Le altcoin continuano ad attrarre i trader più propensi al rischio, spingendoli a effettuare forti scommesse direzionali. Secondo i dati di Alphractal , esistono categorie ben definite di altcoin con un rapporto long/short minimo e una predominanza di posizioni short.
Il token più venduto allo scoperto è BNX, seguito da EDGE, NIGHT, OPN, ESP, BERA e altri. Questi token appartengono a progetti pressoché inattivi e hanno perso oltre il 99% del loro valore massimo, con scambi illiquidi.
Il rischio principale per questi token è che le posizioni short possano essere liquidate in modo mirato. La maggior parte dei token oggetto di short selling mostra segnali complessivamente ribassisti, il che infonde fiducia nei trader che intendono operare allo scoperto.
Quali altcoin mostrano una predominanza di posizioni lunghe?
Secondo Alphractal, Chain Opera AI (COAI) è il token più long. Oltre l'83% dei trader di COAI ha aperto posizioni long, con la maggior parte dell'open interest su Binance. L'open interest complessivo su COAI è stato di soli 6,3 milioni di dollari e, come per altri token, ci si aspetta un breakout.

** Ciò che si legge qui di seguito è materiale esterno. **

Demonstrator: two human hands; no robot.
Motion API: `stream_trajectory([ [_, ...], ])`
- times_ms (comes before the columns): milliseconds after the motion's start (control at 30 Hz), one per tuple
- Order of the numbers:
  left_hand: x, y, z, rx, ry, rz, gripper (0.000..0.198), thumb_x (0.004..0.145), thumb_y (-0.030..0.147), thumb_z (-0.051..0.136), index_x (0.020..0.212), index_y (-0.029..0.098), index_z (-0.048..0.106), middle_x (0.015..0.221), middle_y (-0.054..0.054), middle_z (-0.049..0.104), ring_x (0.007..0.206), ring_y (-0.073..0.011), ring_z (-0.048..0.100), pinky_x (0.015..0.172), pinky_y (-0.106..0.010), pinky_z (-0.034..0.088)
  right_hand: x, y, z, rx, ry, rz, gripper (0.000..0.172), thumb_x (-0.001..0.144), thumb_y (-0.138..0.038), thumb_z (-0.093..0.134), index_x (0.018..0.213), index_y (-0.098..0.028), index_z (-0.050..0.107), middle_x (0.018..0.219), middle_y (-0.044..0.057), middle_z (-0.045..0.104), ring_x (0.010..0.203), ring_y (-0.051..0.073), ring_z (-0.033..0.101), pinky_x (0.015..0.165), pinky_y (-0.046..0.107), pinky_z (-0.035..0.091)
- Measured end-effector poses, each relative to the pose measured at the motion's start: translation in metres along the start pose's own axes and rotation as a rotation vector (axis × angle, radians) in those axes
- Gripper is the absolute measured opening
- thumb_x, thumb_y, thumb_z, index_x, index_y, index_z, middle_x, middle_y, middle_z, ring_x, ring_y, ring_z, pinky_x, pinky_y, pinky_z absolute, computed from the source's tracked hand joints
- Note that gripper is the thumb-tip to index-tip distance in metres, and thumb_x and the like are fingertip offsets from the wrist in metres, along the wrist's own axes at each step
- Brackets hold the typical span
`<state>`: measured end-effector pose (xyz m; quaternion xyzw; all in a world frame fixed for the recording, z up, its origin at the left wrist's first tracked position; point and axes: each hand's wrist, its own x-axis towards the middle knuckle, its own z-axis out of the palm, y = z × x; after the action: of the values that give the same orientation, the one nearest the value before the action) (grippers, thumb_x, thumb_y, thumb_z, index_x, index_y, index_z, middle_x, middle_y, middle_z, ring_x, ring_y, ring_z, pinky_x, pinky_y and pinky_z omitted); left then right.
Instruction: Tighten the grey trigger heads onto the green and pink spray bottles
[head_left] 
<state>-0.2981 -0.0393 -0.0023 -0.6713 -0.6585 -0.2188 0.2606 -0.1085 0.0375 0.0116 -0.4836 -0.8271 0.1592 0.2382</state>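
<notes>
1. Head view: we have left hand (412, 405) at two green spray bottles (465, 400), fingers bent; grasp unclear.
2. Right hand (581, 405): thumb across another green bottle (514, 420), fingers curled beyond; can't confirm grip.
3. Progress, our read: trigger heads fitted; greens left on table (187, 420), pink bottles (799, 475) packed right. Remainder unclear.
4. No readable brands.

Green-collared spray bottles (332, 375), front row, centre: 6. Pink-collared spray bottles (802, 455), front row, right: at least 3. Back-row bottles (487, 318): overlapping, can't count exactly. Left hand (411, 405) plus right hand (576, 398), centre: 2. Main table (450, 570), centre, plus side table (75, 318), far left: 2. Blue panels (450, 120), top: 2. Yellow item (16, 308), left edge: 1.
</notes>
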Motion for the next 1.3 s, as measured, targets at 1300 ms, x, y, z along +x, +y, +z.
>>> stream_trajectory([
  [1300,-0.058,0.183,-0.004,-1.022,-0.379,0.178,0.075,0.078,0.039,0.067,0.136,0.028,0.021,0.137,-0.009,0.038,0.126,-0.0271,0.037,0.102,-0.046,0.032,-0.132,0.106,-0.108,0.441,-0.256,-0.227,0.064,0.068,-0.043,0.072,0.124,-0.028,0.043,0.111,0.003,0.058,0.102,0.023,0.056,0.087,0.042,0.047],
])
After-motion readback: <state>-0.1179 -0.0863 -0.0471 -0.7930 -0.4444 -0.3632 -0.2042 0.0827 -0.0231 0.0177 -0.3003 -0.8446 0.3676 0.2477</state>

Altri token includono esempi di precedenti cicli di popolarità, come il token meme CHILLGUY, il token agente AI ZEREBRO e persino il token di gioco MAVIA.
Proprio come i token venduti allo scoperto, questi asset venivano scambiati vicino ai minimi storici, in previsione di una successiva ripresa. Le posizioni long potrebbero comportare rischi minori, dato che negli ultimi mesi gli asset hanno perlopiù oscillato lateralmente.
Per quanto riguarda le altcoin nel loro complesso, le liquidazioni di posizioni lunghe continuano a dominare, a causa del trend ribassista generale senza rialzi di supporto. La maggior parte delle liquidazioni di posizioni lunghe di altcoin si sta verificando su Binance, che ha quotato l'ultima ondata di asset.
L'interesse per le altcoin nel complesso rimane basso.
L'open interest delle altcoin non si è ancora ripreso dal calo di ottobre 2025. L'open interest complessivo ha raggiunto un picco di circa 38 miliardi di dollari, prima di crollare ai livelli attuali di 12-14 miliardi di dollari.

Questo livello di interesse aperto è il più basso dall'estate del 2025, sebbene non il più basso della storia. Alcuni trader continuano a monitorare progetti più vecchi, nella speranza di nuovi sviluppi futuri.
Le altcoin detengono ancora una quota di mercato inferiore al 20%, poiché il mercato si è spostato verso il Bitcoin. Nonostante ciò, alcuni mercati rimangono molto attivi. Alcuni asset sono considerati con cautela, poiché le negoziazioni speculative generano un'elevata volatilità, con la possibilità di manipolazioni dei prezzi da parte di insider o di aumenti intenzionali.
Anche il mercato delle altcoin ha cambiato profilo, con un maggior numero di quotazioni , ma un valore complessivo inferiore. Il consenso generale è che alcuni token potrebbero non tornare mai più, a causa della perdita di liquidità. Nonostante ciò, l'open interest delle altcoin non ha ancora raggiunto i minimi storici, mantenendosi su un livello relativamente elevato.
Il comportamento dei trader con le altcoin mostra che il mercato delle criptovalute è ancora scelto per scommesse direzionali rischiose, sebbene la maggior parte avvenga in secondo piano e l'attenzione principale sia concentrata su Bitcoin. Al 26 marzo, l'indice della stagione delle altcoin ha raggiunto i 51 punti , con un equilibrio quasi perfetto tra BTC e altri asset.